“A delight”: The unlikely creative kinship David Cronenberg found in Keira Knightley

Canadian auteur David Cronenberg has ridden the waves of controversy. He has been the undisputed king of body horror ever since his debut in 1975 with Shivers. This gruesome picture set the tone for Cronenberg’s career of sex-and-splatter: an artificially engineered parasite that infects the residents of a comfortable apartment block, turning them into mindless, sex-crazed fiends, almost comically predicting the Covid-19 era.

Since then, he’s made literal heads explode in 1981’s Scanners – the film that put him on the map – given Debbie Harry a “fetish for danger” in 1983’s Videodrome, turned Jeff Goldblum into a grotesque human-fly hybrid in 1986’s The Fly remake, cloned Jeremy Irons in 1988’s Dead Ringers, and chucked James Spader into the underworld subculture of car-crash fetishists in 1996’s Crash. All of which remain some of cinema’s most visceral offerings—all of which also proving very demanding on the stars tasked with making such bizarre scenes relatable in some way.

With all that considered, Keira Knightley – British sweetheart, English rose – is not a name you’d immediately leap to when thinking of these spiralling Naked Lunch-like worlds. And that’s something Cronenberg set to change when casting her as the young brilliant Jewish patient Sabina Spielrein in 2011’s A Dangerous Method. Diagnosed with hysteria, the role of Spielrein was not only emotionally and physically taxing, but a type we’ve never seen Knightley play before.

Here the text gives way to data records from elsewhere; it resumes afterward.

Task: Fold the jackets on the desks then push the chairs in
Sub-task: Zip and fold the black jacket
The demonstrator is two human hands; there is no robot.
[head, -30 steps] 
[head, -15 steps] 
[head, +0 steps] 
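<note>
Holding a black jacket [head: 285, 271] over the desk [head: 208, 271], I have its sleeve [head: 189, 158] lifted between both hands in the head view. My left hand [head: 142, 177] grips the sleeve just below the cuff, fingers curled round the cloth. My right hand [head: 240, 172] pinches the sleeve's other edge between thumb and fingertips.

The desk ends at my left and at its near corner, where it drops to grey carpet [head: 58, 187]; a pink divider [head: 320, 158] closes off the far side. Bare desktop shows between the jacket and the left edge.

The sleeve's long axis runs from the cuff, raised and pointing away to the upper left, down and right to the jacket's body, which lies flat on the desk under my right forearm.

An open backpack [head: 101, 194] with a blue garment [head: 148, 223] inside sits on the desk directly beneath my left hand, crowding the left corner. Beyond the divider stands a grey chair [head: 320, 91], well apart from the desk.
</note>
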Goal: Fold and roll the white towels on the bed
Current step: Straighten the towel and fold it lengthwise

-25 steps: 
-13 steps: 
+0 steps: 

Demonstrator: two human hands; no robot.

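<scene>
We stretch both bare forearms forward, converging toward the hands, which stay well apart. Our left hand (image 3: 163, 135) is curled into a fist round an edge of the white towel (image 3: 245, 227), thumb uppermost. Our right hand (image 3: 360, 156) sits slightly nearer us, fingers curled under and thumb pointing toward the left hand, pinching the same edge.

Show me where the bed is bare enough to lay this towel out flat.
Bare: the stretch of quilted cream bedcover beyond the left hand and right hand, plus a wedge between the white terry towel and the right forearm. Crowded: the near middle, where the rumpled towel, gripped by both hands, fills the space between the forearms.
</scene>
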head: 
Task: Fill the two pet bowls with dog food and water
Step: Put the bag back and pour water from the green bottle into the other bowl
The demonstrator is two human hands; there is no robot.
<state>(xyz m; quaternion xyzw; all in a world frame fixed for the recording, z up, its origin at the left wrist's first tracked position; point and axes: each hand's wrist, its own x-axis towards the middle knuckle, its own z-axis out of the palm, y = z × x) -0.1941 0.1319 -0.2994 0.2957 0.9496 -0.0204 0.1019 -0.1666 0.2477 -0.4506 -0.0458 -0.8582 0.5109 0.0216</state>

A Dangerous Method takes the theme of a film like Crash, wherein victims of car accidents wrestle with their own trauma by tunnelling pain into the erotic, and goes back to its origin story. In telling of the feud between Jung and Freud, he also investigates, through Knightley’s role as Spielrein, how trauma and sexuality are linked. Diagnosed with hysteria, Spielrein was treated by Jung as a teenage patient, then later became his lover. Impressively, she later went on to graduate with a medical degree and become an analyst herself, as well as an ally of Freud.

This role solidified a departure from Knightley’s Hollywood It-girl status: she began her career at the tender age of 12 in an iconic role as Sabé in Star Wars, the foil for Natalie Portman’s Queen Padmé. Then, 2002’s Bend It Like Beckham saw her fame skyrocket and become the unofficial poster girl for tomboys across Britain.

Knightley has since taken on the role of rom-com leading lady with aplomb, delivering a memorable performance in Richard Curtis’ 2001 heart-melter Love Actually and portraying Lizzie Bennet in the 2005 adaptation of Pride and Prejudice. Following these successes came the blockbusters, as she starred as Elizabeth Swann in Disney’s Pirates of the Caribbean franchise, with each film grossing around $650million.

Then came the wild curveball of Cronenberg, exposing fans to something entirely different. The difficulty of realistically portraying a character with hysteria attracted a degree of controversial backlash, something Cronenberg thought was “wrongheaded”. But it also showcased a daring new side to Knightley.

Speaking with Film Comment ahead of the film’s gala screening at the 2011 New York Film Festival, he said that “Keira and I felt that we were doing a very subdued version of what hysteria was, and what Jung documented as her symptoms. To do it totally accurately would be unbearable to watch”.

Cronenberg was obviously impressed by Knightley’s performance. When asked about how he directed her, he went on to sing her praises, “I had allotted a lot of time for those early scenes because I didn‘t know what she would need. I hadn’t directed her before. And those extreme scenes were the first scenes we shot. But she was fantastic. She needed very few takes“.

In some ways, it seemed as though being outside of her usual comfort zone was the perfect disposition for the role. As he added: “We were all just awestruck. She was incredibly well-prepared. She had a little binder with all kinds of notes and she would listen to music of the period and then she would just do it. And what’s more, she was a delight“.

Sometimes it just takes a certain kind of director to bring out sides of a star we’ve never seen before.